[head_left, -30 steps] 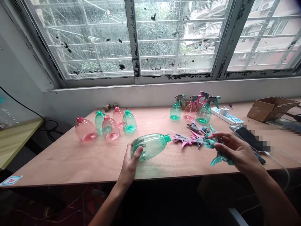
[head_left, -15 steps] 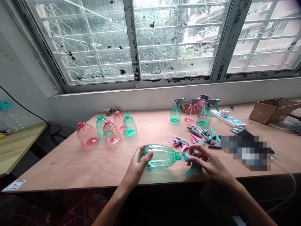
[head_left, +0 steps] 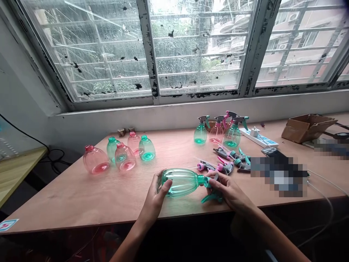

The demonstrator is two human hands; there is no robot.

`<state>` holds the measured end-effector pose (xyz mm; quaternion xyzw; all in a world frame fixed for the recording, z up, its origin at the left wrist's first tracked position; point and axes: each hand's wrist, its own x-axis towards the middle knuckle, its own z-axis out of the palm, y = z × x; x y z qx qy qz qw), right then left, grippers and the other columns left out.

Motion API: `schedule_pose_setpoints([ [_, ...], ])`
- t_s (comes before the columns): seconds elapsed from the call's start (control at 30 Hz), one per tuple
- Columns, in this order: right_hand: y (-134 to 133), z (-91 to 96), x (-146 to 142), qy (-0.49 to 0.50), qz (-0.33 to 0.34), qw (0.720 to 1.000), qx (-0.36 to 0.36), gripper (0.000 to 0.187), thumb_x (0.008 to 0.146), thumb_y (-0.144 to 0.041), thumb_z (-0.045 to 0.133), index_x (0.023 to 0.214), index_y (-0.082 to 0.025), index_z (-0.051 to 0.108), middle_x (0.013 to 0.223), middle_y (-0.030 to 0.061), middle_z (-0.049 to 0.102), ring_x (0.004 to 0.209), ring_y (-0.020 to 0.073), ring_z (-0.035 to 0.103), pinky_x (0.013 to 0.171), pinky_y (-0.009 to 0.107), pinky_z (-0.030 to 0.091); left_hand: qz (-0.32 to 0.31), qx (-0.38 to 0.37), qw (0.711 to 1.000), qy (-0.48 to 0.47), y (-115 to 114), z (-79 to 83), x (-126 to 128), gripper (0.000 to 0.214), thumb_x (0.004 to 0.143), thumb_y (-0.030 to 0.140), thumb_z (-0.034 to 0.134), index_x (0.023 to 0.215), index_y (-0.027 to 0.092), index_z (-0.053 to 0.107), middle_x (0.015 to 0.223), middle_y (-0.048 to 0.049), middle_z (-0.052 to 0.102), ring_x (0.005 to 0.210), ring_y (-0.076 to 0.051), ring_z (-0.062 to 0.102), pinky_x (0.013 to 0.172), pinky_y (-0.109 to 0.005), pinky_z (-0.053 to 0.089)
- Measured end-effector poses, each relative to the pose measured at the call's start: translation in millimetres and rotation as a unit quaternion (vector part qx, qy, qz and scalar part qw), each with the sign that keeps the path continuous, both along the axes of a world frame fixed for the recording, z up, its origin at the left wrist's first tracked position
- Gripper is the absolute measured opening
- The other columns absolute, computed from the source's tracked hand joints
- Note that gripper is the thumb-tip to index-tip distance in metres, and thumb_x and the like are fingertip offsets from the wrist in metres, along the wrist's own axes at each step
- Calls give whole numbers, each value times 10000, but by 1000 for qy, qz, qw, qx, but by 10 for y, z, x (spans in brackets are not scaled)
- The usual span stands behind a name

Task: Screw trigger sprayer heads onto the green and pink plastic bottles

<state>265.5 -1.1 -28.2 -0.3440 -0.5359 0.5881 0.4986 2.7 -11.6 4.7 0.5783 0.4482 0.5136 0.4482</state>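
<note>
The green bottle [head_left: 181, 182] lies on its side close to the front edge of the table [head_left: 81, 196], with its neck pointing to your right. Your left hand [head_left: 155, 198] is wrapped round the base end, thumb over the top and fingers closed on the clear wall. Your right hand [head_left: 230, 191] is closed on the teal spray head [head_left: 210, 197], fingertips pinched about its collar right at the bottle's neck; the trigger hangs below your fingers, just over the wood. You cannot tell from here how far the collar sits on the neck. Just behind your right hand lie the loose spray heads [head_left: 229, 163], pink and teal, in a small heap. Farther back, near the sill, stand the finished sprayers [head_left: 200, 133], upright and close together. Well off to your left stand the empty bottles [head_left: 121, 158], pink and green, in a tight cluster with no heads on them. At the far right you have a white power strip [head_left: 259, 137] and, beyond it, an open cardboard box [head_left: 305, 127].
</note>
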Motion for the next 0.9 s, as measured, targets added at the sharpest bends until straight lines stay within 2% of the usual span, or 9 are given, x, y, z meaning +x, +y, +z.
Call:
schedule_pose_setpoints([
  [0.13, -15, 35, 10, -18, 17, 1000, -6, 318, 873, -443, 718, 1067, -205, 633, 734, -29, 601, 661, 128, 529, 631, 240, 440, -10, -1, 1000, 10, -6, -21, -12, 478, 906, 509, 604, 1279, 224, 516, 1243, -86, 609, 1210, -292, 560, 982, -363, 468],
  [0.27, -19, 44, 41, -65, 17, 998, 10, 369, 910, -491, 647, 1115, -185, 639, 729, -11, 601, 686, 151, 538, 659, 266, 454, -40, -10, 999, 35, -22, -33, -17, 556, 902, 512, 611, 1351, 226, 451, 1324, -113, 577, 1223, -315, 567, 974, -387, 492],
  [0.43, -44, 62, 48, -116, 4, 993, 4, 431, 741, -432, 831, 1048, -200, 638, 841, -4, 621, 754, 175, 584, 687, 276, 480, -65, -11, 996, 53, -26, -51, -35, 576, 932, 503, 573, 1414, 229, 416, 1418, -113, 525, 1340, -322, 479, 1066, -400, 441],
  [0.5, -55, 71, 38, -115, -6, 993, 11, 399, 751, -427, 823, 1022, -203, 635, 832, -12, 612, 740, 167, 585, 682, 271, 479, -70, -11, 996, 53, -33, -60, -42, 597, 929, 503, 579, 1430, 226, 410, 1465, -119, 491, 1389, -325, 428, 1098, -406, 418],
  [0.7, -69, 84, 24, -117, -11, 993, 5, 420, 751, -458, 817, 1023, -200, 629, 726, -34, 596, 675, 162, 586, 627, 260, 470, -73, -24, 997, 19, -54, -54, -13, 908, 821, 464, 737, 1551, 263, 235, 1618, -108, 310, 1479, -335, 299, 1169, -436, 358],
  [0.83, -67, 83, 33, -113, -14, 993, 13, 416, 768, -464, 804, 1025, -195, 617, 743, -29, 622, 685, 166, 611, 647, 267, 489, -87, -24, 995, 39, -40, -29, -9, 893, 784, 395, 791, 1530, 251, 322, 1602, -106, 349, 1479, -344, 296, 1188, -444, 331],
  [0.9, -67, 81, 36, -106, -8, 994, 9, 413, 787, -460, 792, 1038, -194, 600, 724, -27, 641, 685, 170, 623, 656, 274, 502, -117, -15, 992, 47, -52, -24, -24, 910, 792, 329, 795, 1542, 299, 279, 1590, -85, 372, 1449, -324, 365, 1184, -442, 338],
])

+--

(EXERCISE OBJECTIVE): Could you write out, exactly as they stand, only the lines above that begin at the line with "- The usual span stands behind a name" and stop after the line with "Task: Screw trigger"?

(OUTPUT BELOW):
- The usual span stands behind a name

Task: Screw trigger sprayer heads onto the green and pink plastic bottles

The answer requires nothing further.